Work to complete:
For the listing below, give the count of lines containing "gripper", and no other text.

***

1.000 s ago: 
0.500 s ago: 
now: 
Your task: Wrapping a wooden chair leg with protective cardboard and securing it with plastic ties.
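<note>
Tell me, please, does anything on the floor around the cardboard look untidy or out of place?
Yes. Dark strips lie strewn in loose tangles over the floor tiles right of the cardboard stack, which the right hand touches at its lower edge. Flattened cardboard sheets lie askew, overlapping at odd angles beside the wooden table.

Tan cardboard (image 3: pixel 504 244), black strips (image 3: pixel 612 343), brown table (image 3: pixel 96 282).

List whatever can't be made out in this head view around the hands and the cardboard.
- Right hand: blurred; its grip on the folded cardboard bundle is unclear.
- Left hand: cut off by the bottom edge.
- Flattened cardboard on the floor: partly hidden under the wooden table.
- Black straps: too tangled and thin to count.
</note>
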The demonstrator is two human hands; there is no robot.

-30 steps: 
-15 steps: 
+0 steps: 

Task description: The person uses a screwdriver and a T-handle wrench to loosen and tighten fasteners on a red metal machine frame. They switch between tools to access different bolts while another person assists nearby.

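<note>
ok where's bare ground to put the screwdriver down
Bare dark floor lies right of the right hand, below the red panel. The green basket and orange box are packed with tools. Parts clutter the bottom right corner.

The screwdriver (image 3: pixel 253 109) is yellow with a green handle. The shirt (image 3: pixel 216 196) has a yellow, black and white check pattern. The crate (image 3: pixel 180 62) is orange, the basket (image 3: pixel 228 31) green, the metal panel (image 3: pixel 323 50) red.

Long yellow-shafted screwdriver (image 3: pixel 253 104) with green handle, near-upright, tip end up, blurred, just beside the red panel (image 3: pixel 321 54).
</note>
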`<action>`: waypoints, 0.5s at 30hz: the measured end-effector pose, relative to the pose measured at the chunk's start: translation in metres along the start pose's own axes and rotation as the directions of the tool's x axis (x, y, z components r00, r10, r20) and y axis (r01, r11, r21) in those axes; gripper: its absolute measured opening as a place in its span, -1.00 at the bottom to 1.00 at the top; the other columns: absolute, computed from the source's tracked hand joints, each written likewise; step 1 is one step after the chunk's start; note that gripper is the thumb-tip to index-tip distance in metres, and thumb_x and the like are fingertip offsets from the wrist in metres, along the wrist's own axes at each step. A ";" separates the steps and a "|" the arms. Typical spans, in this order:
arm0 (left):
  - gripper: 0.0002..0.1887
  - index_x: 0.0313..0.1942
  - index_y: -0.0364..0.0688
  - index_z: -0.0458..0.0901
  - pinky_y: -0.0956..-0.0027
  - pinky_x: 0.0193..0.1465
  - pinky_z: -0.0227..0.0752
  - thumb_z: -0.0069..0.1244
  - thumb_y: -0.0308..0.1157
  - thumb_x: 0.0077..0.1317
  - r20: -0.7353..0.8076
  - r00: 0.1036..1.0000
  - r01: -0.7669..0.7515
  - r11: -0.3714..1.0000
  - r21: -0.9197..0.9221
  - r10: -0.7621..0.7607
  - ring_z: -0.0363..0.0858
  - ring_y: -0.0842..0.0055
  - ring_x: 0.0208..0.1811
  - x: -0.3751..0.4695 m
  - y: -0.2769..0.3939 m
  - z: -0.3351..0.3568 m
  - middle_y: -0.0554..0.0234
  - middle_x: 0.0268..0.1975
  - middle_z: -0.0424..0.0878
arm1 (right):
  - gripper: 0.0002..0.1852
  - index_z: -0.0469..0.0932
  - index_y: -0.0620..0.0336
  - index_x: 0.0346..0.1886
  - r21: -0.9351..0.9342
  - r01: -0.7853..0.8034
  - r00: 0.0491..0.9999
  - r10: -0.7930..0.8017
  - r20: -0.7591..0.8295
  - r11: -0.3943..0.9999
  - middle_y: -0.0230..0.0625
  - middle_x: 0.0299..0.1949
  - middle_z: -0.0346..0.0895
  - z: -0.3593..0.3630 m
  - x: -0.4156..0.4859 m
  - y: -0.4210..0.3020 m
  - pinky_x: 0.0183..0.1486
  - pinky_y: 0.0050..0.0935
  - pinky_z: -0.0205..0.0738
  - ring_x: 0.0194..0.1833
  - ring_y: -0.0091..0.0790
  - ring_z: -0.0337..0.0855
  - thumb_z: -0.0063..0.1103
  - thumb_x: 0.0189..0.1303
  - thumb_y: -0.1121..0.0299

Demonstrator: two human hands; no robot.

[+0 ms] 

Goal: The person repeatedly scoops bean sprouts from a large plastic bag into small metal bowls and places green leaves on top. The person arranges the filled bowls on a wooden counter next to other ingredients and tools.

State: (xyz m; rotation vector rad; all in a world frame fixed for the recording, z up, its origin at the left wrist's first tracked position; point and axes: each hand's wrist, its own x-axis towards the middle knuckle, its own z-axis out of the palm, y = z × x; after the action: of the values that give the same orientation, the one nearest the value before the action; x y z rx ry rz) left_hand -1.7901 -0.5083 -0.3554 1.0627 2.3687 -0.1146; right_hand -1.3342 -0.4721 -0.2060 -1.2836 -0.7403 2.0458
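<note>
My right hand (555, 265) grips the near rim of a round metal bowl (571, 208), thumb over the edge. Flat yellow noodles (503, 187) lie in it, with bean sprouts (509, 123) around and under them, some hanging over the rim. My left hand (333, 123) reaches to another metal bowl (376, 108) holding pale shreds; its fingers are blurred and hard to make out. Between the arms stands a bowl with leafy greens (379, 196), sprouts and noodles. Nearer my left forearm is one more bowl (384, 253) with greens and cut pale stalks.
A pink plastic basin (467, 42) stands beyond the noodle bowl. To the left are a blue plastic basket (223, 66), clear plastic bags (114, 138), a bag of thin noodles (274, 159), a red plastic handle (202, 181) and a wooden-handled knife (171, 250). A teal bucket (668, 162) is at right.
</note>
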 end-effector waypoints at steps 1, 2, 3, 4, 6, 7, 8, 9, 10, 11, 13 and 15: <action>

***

Final answer:
3